Media's Idea of 'Perfect'


You know when you wait at the checkout line at a supermarket? Sometimes the line is long, but so are all the others. While the person in front of you is handling their groceries, you go ahead and pick up one of the many magazines at the checkout. You usually pick up the one that has the most interesting cover, or a magazine brand you’re familiar with. As you flip through mindlessly, you see ads and articles about being skinny and losing weight. There are also ads that have models with seemingly flawless skin and no imperfections to count for. They’re tall, ageless, and always thin.

Mass media’s perception of perfect has changed over the years. About forty years ago, it was all about being thick and having curves. Now it’s about having a slim waist and being skinny. Young girls have always looked at magazines of television and compared themselves to the models. Am I too fat? Am I too skinny? Those are the questions running through heads constantly. Once females see the media’s perception of ‘beauty’ or ‘perfection’, they go out and try to become what they’ve just seen.

Usually, there is no problem with this. Yes, it’s fine if girls desire to be a healthy weight. But currently, media has made this view of beauty deadly. Many models are now digitally altered and ‘airbrushed’. This means that they are photographed with their original proportions and skin flaws. But then the photograph gets to the magazine editors; they send it over to the people who have exceptional skills in Photoshop and other photo editing applications. There, they manipulate the thickness of the model, like slimming their thighs and elongating their legs. They airbrush their skin to get rid of age flaws and to destroy blemishes. Their arms are thinned also. After all that, the photograph goes back to the magazine and is published.

0720-faith-hill-photoshop-11photoshop, before and after, red

See the difference ? This is what happens to ordinary people

Most girls see these types of images and think that their body is horrible, repulsive, and imperfect. As young as nine, girls start to diet to try to live up to the image on the television screen. They begin to develop eating disorders such as anorexia nervosa or bulimia nervosa. Some even go as far as to starve themselves to death.

All just to be perfect.

My question is: Why?
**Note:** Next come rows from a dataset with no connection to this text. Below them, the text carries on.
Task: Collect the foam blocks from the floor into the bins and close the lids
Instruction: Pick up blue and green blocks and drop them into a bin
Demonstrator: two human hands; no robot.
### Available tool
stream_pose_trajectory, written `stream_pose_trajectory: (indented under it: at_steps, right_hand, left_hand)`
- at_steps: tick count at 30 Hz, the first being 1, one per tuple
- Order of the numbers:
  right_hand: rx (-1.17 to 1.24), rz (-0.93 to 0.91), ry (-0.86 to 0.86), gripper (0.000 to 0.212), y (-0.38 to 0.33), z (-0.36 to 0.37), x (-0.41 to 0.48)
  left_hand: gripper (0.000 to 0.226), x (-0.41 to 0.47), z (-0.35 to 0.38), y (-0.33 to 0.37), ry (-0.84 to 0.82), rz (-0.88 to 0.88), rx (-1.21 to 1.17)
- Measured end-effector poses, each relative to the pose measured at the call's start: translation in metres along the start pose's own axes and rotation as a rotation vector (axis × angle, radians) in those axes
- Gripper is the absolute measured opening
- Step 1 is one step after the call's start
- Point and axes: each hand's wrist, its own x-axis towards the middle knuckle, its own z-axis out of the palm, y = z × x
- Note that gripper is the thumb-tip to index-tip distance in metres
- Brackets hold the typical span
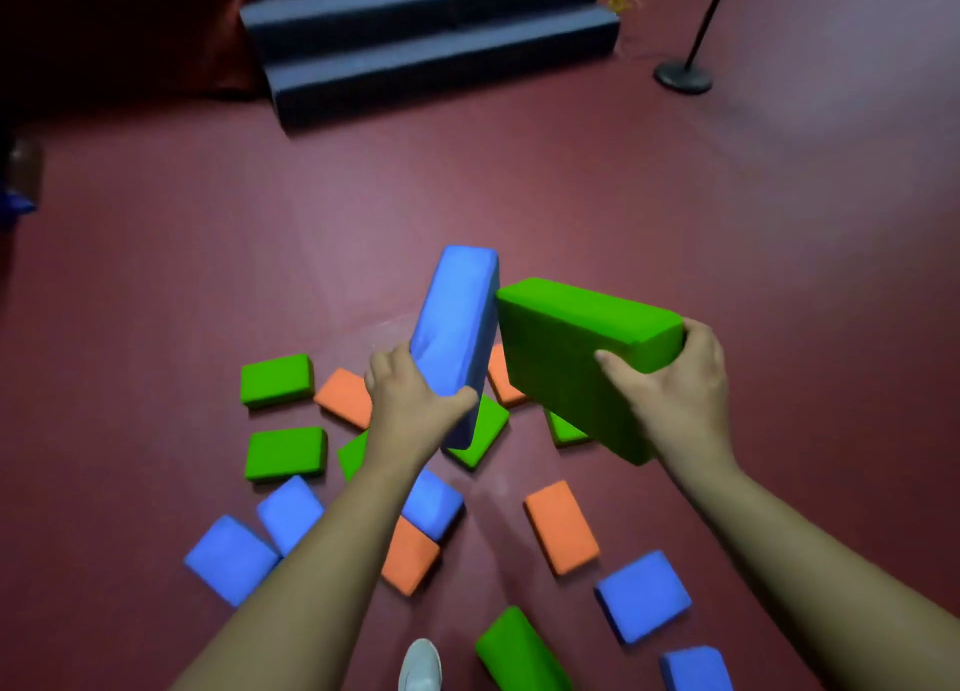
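Note:
My left hand (410,399) grips the lower end of a blue foam block (460,327), which it holds up on end above the floor. My right hand (670,384) grips one end of a green foam block (566,347), raised and tilted, its far end touching the blue one. Below them, several green, orange and blue foam blocks lie scattered on the dark red floor, among them a green block (277,380), an orange block (561,527) and a blue block (643,594). No bin is in view.
Dark blue steps (431,41) stand at the back centre. A black stand with a round base (683,74) is at the back right. A white shoe tip (421,664) shows at the bottom edge. Open red floor (779,223) lies right of the blocks.

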Motion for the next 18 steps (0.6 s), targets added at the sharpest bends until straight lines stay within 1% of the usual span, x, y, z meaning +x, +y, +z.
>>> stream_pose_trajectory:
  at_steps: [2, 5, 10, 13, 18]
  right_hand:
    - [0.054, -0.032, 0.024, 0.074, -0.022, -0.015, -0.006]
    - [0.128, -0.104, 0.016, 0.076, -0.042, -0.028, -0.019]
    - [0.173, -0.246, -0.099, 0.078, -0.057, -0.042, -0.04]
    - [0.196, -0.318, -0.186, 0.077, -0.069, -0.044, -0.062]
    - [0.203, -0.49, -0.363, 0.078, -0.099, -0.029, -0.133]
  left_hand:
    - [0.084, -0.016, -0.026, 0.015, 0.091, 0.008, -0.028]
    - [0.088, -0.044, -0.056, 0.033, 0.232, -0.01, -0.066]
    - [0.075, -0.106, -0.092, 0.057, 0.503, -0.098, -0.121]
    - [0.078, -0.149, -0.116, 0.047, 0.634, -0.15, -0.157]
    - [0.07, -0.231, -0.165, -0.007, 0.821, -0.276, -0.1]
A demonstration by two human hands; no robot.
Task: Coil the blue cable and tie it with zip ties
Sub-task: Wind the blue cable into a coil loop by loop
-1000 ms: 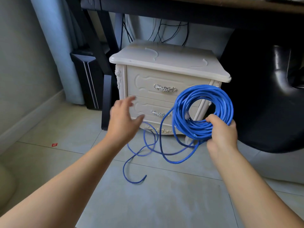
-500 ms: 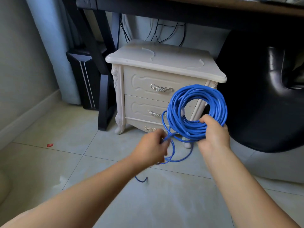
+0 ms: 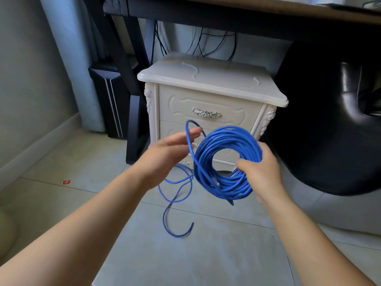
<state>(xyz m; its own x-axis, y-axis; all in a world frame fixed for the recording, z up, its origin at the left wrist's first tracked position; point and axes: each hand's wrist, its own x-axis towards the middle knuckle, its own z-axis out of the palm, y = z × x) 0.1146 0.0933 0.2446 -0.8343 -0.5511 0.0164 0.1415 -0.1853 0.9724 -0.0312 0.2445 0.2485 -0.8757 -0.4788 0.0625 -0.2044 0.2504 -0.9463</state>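
The left hand [image 3: 165,155] is blurred at its fingertips; whether it grips the loose loop of the blue cable [image 3: 224,139] cannot be told; the right hand [image 3: 260,168] covers one side of the coil; the cabinet [image 3: 206,79] has its lower drawer hidden behind coil and hands; the desk [image 3: 268,9] and the black chair [image 3: 329,120] are cut by the edges.

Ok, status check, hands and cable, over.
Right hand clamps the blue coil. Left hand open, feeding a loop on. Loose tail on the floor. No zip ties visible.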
Why would young girls do this to themselves just to try to live up to media’s version of ‘perfect’? What happened to the time where being thick and healthy was the way to be?  What kind of transition did the media take to end up like this? 


Comments (2)

Crystalle Hutchins (Student 2015)
Crystalle Hutchins

Your subject is very interesting and controversial. I noticed your use of a familiar story to help readers relate, great tactic. I can't wait to see your future blogs on this subject.

Emalyn Bartholomew (Student 2015)
Emalyn Bartholomew

I notice that the visual aids give a great example of the problems caused with the media's idea of perfection. I wonder how this came to be, and why? What if you showed more examples of what happens to girls when they see perfectly airbrushed models?